◆ Exercise materials:

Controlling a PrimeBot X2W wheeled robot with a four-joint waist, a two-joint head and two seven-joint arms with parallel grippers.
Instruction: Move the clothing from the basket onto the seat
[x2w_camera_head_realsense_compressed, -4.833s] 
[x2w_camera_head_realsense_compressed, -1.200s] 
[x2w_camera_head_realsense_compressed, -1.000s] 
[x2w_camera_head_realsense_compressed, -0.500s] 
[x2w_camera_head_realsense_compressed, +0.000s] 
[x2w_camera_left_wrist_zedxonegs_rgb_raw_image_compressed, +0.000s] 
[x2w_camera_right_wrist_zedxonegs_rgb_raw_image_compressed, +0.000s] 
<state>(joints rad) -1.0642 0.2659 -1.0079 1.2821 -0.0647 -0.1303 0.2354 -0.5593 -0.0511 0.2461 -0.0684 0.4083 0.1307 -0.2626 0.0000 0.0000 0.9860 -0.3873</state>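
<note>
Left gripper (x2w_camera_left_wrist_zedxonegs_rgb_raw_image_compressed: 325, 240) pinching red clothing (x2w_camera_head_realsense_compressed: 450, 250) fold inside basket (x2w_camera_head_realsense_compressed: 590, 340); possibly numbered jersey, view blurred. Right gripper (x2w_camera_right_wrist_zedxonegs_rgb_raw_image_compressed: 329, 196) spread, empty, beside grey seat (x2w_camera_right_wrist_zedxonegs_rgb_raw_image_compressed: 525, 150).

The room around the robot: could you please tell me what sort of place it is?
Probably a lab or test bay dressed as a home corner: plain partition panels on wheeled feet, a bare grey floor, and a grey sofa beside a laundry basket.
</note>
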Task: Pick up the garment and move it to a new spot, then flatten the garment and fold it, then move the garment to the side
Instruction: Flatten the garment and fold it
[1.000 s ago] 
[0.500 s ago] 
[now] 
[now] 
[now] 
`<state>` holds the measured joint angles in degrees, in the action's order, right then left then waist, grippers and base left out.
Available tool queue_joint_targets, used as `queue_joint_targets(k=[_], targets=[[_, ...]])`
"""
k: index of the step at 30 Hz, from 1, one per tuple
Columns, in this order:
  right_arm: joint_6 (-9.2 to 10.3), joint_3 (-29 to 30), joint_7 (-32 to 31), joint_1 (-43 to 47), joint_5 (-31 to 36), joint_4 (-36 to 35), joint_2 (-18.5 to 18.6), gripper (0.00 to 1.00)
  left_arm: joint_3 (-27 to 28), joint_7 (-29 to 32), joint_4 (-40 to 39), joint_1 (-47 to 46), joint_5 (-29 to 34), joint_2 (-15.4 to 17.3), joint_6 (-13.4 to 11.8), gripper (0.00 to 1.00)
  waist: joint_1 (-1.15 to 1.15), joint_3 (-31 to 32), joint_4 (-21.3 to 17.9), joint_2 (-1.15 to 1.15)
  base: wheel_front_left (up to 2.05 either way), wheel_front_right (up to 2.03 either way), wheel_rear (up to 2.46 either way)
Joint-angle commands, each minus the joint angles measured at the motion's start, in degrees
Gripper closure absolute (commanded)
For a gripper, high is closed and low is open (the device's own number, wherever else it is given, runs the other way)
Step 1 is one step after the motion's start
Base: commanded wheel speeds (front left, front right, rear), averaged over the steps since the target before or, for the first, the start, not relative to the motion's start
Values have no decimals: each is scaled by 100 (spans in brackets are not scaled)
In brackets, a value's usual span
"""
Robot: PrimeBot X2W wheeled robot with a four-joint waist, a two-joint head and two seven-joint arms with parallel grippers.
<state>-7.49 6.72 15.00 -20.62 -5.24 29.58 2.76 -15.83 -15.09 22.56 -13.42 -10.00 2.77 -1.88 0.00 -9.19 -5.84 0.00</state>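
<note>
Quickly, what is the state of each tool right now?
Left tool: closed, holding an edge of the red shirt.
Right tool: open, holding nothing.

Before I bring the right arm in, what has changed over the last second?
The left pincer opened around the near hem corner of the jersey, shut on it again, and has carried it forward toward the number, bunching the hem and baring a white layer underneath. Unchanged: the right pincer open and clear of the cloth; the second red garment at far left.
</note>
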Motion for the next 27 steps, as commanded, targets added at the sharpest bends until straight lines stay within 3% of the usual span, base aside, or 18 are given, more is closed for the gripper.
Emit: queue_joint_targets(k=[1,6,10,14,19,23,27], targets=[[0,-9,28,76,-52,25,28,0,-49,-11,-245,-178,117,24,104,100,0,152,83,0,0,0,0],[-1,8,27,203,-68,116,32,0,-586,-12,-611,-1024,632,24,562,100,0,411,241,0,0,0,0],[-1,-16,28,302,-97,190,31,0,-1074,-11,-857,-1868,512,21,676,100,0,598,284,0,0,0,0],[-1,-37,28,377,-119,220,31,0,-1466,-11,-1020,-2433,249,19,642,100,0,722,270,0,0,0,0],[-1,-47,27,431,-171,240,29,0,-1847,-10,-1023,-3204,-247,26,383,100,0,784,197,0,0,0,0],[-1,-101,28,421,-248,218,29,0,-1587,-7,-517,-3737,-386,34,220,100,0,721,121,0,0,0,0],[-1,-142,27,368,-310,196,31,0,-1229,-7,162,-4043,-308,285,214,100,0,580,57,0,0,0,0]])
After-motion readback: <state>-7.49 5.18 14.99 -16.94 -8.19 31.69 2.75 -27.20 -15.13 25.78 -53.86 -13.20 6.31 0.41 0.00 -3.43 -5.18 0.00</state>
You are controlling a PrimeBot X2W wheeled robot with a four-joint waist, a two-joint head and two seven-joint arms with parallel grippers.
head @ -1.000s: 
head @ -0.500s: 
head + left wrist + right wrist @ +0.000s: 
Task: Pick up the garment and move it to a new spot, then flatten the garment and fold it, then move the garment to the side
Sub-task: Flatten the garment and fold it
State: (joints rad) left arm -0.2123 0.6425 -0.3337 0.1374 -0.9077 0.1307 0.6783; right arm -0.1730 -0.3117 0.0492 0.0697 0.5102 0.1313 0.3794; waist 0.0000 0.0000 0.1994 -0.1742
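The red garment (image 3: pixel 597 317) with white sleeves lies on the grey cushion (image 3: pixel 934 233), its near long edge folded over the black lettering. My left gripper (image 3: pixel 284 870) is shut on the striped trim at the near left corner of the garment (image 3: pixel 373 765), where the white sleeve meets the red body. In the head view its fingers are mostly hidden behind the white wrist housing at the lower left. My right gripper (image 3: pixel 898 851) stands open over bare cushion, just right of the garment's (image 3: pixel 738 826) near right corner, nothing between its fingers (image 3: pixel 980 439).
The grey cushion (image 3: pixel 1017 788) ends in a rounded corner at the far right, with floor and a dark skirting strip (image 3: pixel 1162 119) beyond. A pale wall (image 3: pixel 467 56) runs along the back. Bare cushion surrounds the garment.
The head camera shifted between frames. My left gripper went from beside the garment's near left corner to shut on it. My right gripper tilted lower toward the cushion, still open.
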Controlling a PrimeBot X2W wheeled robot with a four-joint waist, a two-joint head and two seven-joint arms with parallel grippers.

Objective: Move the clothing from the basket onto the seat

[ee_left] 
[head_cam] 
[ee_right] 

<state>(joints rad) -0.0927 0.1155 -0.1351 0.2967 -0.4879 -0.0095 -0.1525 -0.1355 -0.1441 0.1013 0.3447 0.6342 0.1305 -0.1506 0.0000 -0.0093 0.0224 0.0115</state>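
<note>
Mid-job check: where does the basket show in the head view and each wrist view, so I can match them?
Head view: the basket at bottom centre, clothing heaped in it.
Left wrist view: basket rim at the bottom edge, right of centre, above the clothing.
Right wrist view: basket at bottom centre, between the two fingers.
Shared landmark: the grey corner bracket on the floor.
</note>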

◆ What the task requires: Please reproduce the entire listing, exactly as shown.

◆ Task output:
Controlling a PrimeBot X2W wheeled robot with a four-joint waist, a two-joint head and two seven-joint arms with parallel grippers.
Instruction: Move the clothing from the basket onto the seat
[x2w_camera_head_realsense_compressed, -4.833s] 
[x2w_camera_head_realsense_compressed, -1.200s] 
[x2w_camera_head_realsense_compressed, -1.000s] 
[x2w_camera_head_realsense_compressed, -0.500s] 
[x2w_camera_head_realsense_compressed, +0.000s] 
[x2w_camera_left_wrist_zedxonegs_rgb_raw_image_compressed, +0.000s] 
[x2w_camera_right_wrist_zedxonegs_rgb_raw_image_compressed, +0.000s] 
<state>(joints rad) -1.0642 0.2659 -1.0079 1.2821 -0.0647 -0.1303 0.2354 -0.5593 -0.0511 0.2461 -0.0684 0.4083 0.1307 -0.2626 0.0000 0.0000 0.9860 -0.3873</state>
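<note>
Left gripper (x2w_camera_left_wrist_zedxonegs_rgb_raw_image_compressed: 325, 240) pinching red clothing (x2w_camera_head_realsense_compressed: 450, 250) fold inside basket (x2w_camera_head_realsense_compressed: 590, 340); possibly numbered jersey, view blurred. Right gripper (x2w_camera_right_wrist_zedxonegs_rgb_raw_image_compressed: 329, 196) spread, empty, beside grey seat (x2w_camera_right_wrist_zedxonegs_rgb_raw_image_compressed: 525, 150).

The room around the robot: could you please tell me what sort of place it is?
Probably a lab or test bay dressed as a home corner: plain partition panels on wheeled feet, a bare grey floor, and a grey sofa beside a laundry basket.
</note>
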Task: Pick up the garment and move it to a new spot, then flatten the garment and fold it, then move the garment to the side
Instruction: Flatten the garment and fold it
[1.000 s ago] 
[0.500 s ago] 
[now] 
[now] 
[now] 
`<state>` holds the measured joint angles in degrees, in the action's order, right then left then waist, grippers and base left out.
Available tool queue_joint_targets, used as `queue_joint_targets(k=[_], targets=[[_, ...]])`
"""
k: index of the step at 30 Hz, from 1, one per tuple
Columns, in this order:
  right_arm: joint_6 (-9.2 to 10.3), joint_3 (-29 to 30), joint_7 (-32 to 31), joint_1 (-43 to 47), joint_5 (-31 to 36), joint_4 (-36 to 35), joint_2 (-18.5 to 18.6), gripper (0.00 to 1.00)
  left_arm: joint_3 (-27 to 28), joint_7 (-29 to 32), joint_4 (-40 to 39), joint_1 (-47 to 46), joint_5 (-29 to 34), joint_2 (-15.4 to 17.3), joint_6 (-13.4 to 11.8), gripper (0.00 to 1.00)
  waist: joint_1 (-1.15 to 1.15), joint_3 (-31 to 32), joint_4 (-21.3 to 17.9), joint_2 (-1.15 to 1.15)
  base: wheel_front_left (up to 2.05 either way), wheel_front_right (up to 2.03 either way), wheel_rear (up to 2.46 either way)
Joint-angle commands, each minus the joint angles measured at the motion's start, in degrees
Gripper closure absolute (commanded)
For a gripper, high is closed and low is open (the device's own number, wherever else it is given, runs the other way)
Step 1 is one step after the motion's start
Base: commanded wheel speeds (front left, front right, rear), averaged over the steps since the target before or, for the first, the start, not relative to the motion's start
Values have no decimals: each is scaled by 100 (spans in brackets are not scaled)
In brackets, a value's usual span
"""
Robot: PrimeBot X2W wheeled robot with a four-joint waist, a two-joint head and two seven-joint arms with parallel grippers.
<state>-7.49 6.72 15.00 -20.62 -5.24 29.58 2.76 -15.83 -15.09 22.56 -13.42 -10.00 2.77 -1.88 0.00 -9.19 -5.84 0.00</state>
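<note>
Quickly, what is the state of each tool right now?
Left tool: closed, holding an edge of the red shirt.
Right tool: open, holding nothing.

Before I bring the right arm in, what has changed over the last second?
The left pincer opened around the near hem corner of the jersey, shut on it again, and has carried it forward toward the number, bunching the hem and baring a white layer underneath. Unchanged: the right pincer open and clear of the cloth; the second red garment at far left.
</note>
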Motion for the next 27 steps, as commanded, targets added at the sharpest bends until straight lines stay within 3% of the usual span, base aside, or 18 are given, more is closed for the gripper.
Emit: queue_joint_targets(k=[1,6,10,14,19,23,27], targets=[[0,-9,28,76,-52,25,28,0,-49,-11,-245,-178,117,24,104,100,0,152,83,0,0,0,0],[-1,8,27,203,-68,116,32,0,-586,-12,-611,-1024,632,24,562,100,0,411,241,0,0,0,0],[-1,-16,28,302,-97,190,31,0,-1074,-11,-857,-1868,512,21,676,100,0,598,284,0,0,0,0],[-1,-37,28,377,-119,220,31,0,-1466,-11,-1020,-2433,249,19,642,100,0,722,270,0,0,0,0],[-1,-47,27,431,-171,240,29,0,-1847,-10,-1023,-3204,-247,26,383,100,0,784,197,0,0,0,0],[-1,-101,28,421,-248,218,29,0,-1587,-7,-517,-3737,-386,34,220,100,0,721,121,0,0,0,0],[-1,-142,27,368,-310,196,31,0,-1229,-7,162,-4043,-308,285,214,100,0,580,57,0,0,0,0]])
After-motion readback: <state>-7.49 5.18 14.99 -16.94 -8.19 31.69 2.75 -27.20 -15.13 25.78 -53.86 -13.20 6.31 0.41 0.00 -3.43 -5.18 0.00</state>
You are controlling a PrimeBot X2W wheeled robot with a four-joint waist, a two-joint head and two seven-joint arms with parallel grippers.
head @ -1.000s: 
head @ -0.500s: 
head + left wrist + right wrist @ +0.000s: 
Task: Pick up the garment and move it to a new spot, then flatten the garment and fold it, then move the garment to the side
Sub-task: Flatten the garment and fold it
State: (joints rad) left arm -0.2123 0.6425 -0.3337 0.1374 -0.9077 0.1307 0.6783; right arm -0.1730 -0.3117 0.0492 0.0697 0.5102 0.1313 0.3794; waist 0.0000 0.0000 0.1994 -0.1742
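The red garment (image 3: pixel 597 317) with white sleeves lies on the grey cushion (image 3: pixel 934 233), its near long edge folded over the black lettering. My left gripper (image 3: pixel 284 870) is shut on the striped trim at the near left corner of the garment (image 3: pixel 373 765), where the white sleeve meets the red body. In the head view its fingers are mostly hidden behind the white wrist housing at the lower left. My right gripper (image 3: pixel 898 851) stands open over bare cushion, just right of the garment's (image 3: pixel 738 826) near right corner, nothing between its fingers (image 3: pixel 980 439).
The grey cushion (image 3: pixel 1017 788) ends in a rounded corner at the far right, with floor and a dark skirting strip (image 3: pixel 1162 119) beyond. A pale wall (image 3: pixel 467 56) runs along the back. Bare cushion surrounds the garment.
The head camera shifted between frames. My left gripper went from beside the garment's near left corner to shut on it. My right gripper tilted lower toward the cushion, still open.
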Controlling a PrimeBot X2W wheeled robot with a four-joint waist, a two-joint head and two seven-joint arms with parallel grippers.

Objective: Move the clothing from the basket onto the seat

[ee_left] 
[head_cam] 
[ee_right] 

<state>(joints rad) -0.0927 0.1155 -0.1351 0.2967 -0.4879 -0.0095 -0.1525 -0.1355 -0.1441 0.1013 0.3447 0.6342 0.1305 -0.1506 0.0000 -0.0093 0.0224 0.0115</state>
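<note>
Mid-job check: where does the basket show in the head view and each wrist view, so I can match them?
Head view: the basket at bottom centre, clothing heaped in it.
Left wrist view: basket rim at the bottom edge, right of centre, above the clothing.
Right wrist view: basket at bottom centre, between the two fingers.
Shared landmark: the grey corner bracket on the floor.
</note>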

The answer was given in full.